Но здесь, в совершенно пустой и стерильной комнате, где из все обстановки только две кровати и зарешеченное окно без занавесок, глазам не за что зацепиться, а рукам нечем себя занять. И остаются только воспоминания о прошлом в пансионе. Я все еще верю им. Я ими живу и от них страдаю.
Один… человек, он сказал мне, что музыка способна излечить душу. Я ложусь на свою койку и прижимаю ладонь к сердцу. Пусть оно задает ритм.
В моей голове звучит ноктюрн Шопена фа минор. Музыка должна быть печальной, иначе пациент не узнает в ней свои чувства, не доверится… и лечение не состоится.
Я помню мелодию. Главный подарок мне от матери – вовсе не буря волос, а абсолютный слух и музыкальная память. Я – сама себе патефон: ставлю воображаемую пластинку и слушаю, слушаю, уплывая на волнах и переливах фортепьянных аккордов. Они множатся разливаются, блестят на солнце, как мелкие гребни прибоя. И соленая пена морских слез очищает меня изнутри; она забирает сомнения.

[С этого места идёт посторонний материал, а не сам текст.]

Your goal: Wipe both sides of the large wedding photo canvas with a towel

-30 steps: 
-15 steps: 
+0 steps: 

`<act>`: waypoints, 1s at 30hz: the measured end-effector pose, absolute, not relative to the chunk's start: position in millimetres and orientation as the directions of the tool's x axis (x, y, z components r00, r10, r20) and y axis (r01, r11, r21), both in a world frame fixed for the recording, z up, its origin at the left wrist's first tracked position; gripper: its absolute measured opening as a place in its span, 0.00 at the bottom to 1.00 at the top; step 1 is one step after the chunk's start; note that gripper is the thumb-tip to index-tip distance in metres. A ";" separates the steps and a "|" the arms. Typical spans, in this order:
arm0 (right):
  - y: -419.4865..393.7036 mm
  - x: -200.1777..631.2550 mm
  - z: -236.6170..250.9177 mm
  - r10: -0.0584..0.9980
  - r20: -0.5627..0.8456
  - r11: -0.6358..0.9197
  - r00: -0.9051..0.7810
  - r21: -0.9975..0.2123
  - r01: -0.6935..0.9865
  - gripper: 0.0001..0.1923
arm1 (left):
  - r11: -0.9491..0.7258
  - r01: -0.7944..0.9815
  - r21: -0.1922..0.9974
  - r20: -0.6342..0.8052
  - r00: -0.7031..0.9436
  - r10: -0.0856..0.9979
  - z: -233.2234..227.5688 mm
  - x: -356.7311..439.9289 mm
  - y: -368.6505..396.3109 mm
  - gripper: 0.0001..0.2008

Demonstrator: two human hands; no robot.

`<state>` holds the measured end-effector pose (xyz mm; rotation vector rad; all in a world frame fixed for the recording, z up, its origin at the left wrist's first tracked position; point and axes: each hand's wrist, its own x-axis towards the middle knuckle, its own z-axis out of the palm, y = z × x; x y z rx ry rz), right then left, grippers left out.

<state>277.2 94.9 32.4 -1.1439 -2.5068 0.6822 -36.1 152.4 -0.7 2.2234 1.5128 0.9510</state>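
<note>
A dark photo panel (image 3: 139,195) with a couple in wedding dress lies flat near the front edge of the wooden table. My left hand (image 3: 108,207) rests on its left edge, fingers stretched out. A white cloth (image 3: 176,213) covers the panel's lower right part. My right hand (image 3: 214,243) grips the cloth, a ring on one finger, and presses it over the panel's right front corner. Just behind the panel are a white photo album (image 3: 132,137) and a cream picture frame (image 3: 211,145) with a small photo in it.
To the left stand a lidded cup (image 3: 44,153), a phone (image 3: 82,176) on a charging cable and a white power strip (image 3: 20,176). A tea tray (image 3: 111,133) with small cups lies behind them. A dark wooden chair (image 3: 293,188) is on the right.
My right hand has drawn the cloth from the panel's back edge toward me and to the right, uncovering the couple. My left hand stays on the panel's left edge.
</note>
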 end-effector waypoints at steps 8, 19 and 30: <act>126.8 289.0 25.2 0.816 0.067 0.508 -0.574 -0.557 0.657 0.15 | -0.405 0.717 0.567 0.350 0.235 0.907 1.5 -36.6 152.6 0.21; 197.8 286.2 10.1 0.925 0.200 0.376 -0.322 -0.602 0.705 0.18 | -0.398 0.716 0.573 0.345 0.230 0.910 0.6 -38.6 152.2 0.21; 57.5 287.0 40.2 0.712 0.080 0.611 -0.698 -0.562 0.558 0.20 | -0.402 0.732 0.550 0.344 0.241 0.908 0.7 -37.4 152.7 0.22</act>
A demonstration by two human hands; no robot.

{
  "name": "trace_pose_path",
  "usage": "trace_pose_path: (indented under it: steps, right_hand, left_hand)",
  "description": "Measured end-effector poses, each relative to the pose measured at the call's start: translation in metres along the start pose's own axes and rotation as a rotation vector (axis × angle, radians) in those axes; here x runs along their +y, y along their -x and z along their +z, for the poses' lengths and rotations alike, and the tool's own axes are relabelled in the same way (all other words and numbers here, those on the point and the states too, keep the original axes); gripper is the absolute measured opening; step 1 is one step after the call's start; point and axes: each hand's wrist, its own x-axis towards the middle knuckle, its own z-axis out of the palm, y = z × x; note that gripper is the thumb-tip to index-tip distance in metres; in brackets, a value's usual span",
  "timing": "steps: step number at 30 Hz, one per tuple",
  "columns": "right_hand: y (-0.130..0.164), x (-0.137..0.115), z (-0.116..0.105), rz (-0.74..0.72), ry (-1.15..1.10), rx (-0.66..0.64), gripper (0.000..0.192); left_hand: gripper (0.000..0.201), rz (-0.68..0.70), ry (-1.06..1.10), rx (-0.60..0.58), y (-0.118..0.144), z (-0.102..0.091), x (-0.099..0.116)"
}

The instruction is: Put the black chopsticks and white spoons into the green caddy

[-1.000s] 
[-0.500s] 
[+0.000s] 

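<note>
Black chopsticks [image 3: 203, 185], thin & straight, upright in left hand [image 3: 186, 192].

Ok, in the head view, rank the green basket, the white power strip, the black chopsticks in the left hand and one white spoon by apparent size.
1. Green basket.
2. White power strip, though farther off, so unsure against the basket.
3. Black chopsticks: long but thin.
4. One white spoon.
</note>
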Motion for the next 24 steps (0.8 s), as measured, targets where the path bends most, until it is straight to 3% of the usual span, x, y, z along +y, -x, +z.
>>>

Я бы хотела, чтобы тот человек… Чтобы пан Лозинский тоже мог слышать Шопена.
Когда вновь скрипит задвижка железной двери, я торопливо сажусь на кровати и вытираю глаза тыльной стороной ладони. Плакать на виду у персонала нельзя, это тоже влечет за собой последствия.

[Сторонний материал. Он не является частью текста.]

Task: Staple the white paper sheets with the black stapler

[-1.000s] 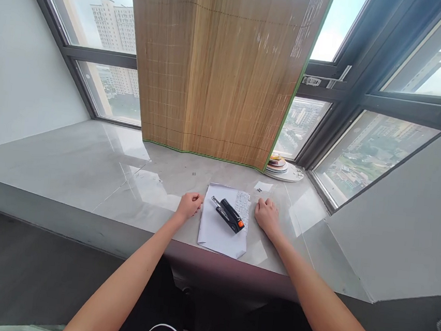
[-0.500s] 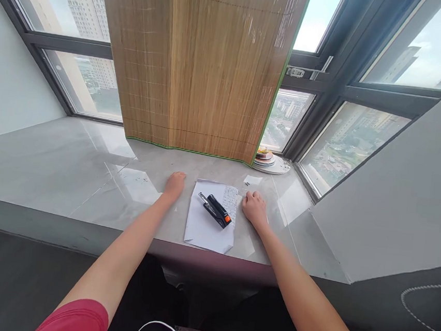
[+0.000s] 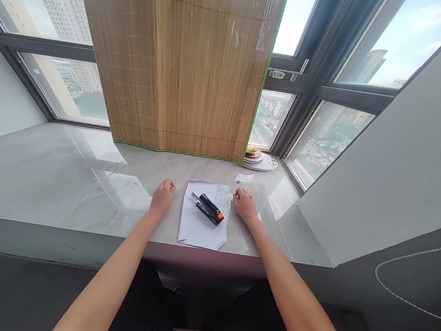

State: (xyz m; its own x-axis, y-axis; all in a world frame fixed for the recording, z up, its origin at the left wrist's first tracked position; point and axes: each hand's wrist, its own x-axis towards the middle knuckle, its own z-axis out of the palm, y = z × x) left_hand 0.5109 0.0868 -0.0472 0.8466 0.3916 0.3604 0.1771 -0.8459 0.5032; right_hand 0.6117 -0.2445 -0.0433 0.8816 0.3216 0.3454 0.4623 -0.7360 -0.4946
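Observation:
A black stapler with an orange end lies slantwise on a white stack of paper, its magazine swung apart from the top arm. Rows of writing cover the paper's upper right part, and its lower right corner is folded. To the left of the paper, my left hand rests on the grey sill, fingers curled in and nothing visible in them. My right hand, loosely fisted, rests just right of the paper. Beyond it lie small dark pieces, too small to name surely.
A bamboo blind with green edging hangs down to the tiled sill. Several stacked plates stand in the corner by the window frame. A beaded cord hangs at the right.
The view has shifted, so most things sit farther left. My left hand has lifted its fingers slightly and curled them more. Stapler and paper keep their places.

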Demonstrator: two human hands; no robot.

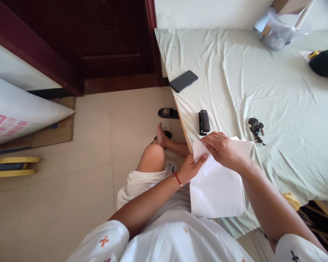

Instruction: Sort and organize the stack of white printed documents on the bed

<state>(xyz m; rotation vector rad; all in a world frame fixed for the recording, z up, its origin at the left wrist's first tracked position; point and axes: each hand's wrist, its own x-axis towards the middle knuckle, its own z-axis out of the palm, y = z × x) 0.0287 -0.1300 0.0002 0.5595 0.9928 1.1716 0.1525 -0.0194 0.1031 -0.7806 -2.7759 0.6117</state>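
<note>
Sheets of white paper (217,193) lie between my body and the edge of a cloth-covered table, partly over it. My left hand (190,168) grips their left edge, thumb on top and the fingers hidden underneath. Over the upper part of the sheets is my right hand (218,147), its fingers together and pressed at the top left corner of the paper. Just beyond those fingertips a black stapler (204,122) rests on the cloth, apart from the hand. More sheet edges show to the right of my right hand, not quite lined up.
A dark phone (184,81) lies near the table's left edge. Right of the paper is a bunch of keys (256,128). A plastic bag (278,34) and a black cap-like object (325,63) sit farther back on the pale green cloth (289,102). Slippers (168,113) are on the floor.
</note>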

Вот и мой обед. Здесь принято называть это блюдо «супом», но я не могу опознать ни одного ингредиента. Это просто месиво неопределимо-бурого цвета, разбавленное водой. Механически беру ложку и принимаюсь есть. Аппетита нет, но я уже познакомилась с особым захватом, когда рот фиксируется в приоткрытом положении, а нос зажимают каменные пальцы, так что весь этот суп все равно оказывается у меня в желудке или на сорочке. Лучше уж я сама.

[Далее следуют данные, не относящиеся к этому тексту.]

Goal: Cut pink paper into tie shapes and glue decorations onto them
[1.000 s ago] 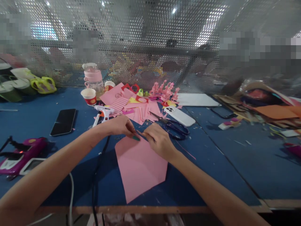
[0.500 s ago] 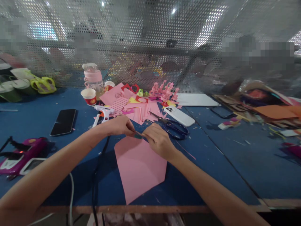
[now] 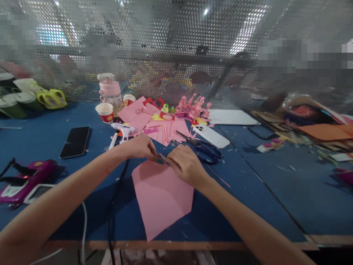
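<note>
Head view: blue worktop (image 3: 275, 191) backed by perforated metal screen (image 3: 176, 55). Left hand (image 3: 140, 147) and right hand (image 3: 186, 165), grips closed, pinch the pink paper sheet (image 3: 162, 198) at its 12 o'clock edge; scissors (image 3: 202, 149) at 2 o'clock.

On the worktop (image 3: 248, 191) a paper sheet (image 3: 162, 195) lies nearest the front edge, the two hands meeting at its far corner, with scissors (image 3: 202, 149) and a phone (image 3: 211, 135) behind to the right, a glue gun (image 3: 121, 131) behind to the left, and another phone (image 3: 75, 141) further left.
</note>
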A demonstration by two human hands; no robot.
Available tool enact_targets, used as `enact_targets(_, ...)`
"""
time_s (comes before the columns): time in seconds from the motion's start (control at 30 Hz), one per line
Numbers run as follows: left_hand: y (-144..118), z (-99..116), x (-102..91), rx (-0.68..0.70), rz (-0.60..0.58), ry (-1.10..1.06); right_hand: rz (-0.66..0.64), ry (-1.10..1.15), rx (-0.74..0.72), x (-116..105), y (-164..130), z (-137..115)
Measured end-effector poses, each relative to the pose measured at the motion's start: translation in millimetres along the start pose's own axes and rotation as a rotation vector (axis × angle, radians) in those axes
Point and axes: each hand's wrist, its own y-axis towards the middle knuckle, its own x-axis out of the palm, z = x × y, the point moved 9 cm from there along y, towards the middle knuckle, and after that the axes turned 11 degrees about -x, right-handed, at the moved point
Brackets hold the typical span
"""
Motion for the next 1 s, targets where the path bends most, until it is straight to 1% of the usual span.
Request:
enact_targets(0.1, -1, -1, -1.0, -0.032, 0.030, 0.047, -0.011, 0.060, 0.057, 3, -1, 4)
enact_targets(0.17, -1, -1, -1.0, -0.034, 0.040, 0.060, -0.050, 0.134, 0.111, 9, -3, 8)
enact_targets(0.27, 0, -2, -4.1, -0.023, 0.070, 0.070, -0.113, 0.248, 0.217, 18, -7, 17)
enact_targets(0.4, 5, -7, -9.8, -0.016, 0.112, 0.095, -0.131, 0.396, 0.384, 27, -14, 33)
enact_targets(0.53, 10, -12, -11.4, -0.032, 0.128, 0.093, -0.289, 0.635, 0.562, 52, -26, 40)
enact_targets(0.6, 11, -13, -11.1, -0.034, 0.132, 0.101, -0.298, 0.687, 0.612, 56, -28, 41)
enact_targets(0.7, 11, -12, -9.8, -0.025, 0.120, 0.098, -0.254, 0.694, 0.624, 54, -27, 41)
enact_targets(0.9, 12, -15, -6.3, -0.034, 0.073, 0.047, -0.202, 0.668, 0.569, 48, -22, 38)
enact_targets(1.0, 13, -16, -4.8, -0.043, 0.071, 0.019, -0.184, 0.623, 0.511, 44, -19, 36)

В супе попадаются какие-то склизкие комочки неизвестного происхождения. Торопливо проглатываю их, пока не затошнило.
Я оставляю ровно пару ложек еды на дне тарелки, чтобы не решили, что я впала в нервное обжорство, и произношу:
– Спасибо, я наелась.
Медбрат хмыкает и укатывает тележку прочь. Но дверь не запирается, и в проеме возникает дежурная сестра. За плечо она придерживает невысокую девушку лет девятнадцати на вид. У незнакомки чуть не под корень остриженные светлые волосы и ясный взгляд, а руки она держит сложенными на животе, как какая-то примерная святоша. Она выглядит чуточку рассеянной, но ей явно не страшно.
Нас не представляют, как это принято у нормальных людей. Все правильно, мы ведь обе ненормальные. Медсестра застилает для нее постель и уходит. Незнакомка садится на краешек кровати и с улыбкой смотрит на меня. На буйную не похожа. Или ей уже сделали какой-то укол?
– Здравствуй. Я…
– Не говори со мной, – обрываю ее.
Что она о себе вообразила? Что я буду выслушивать ее жалостные истории, и мы станем подружками? Зачем ее вообще сюда привели? Моя соседка – пустая койка, мне так привычней. Еще не хватало слышать чужой плач и причитания прямо у себя над ухом.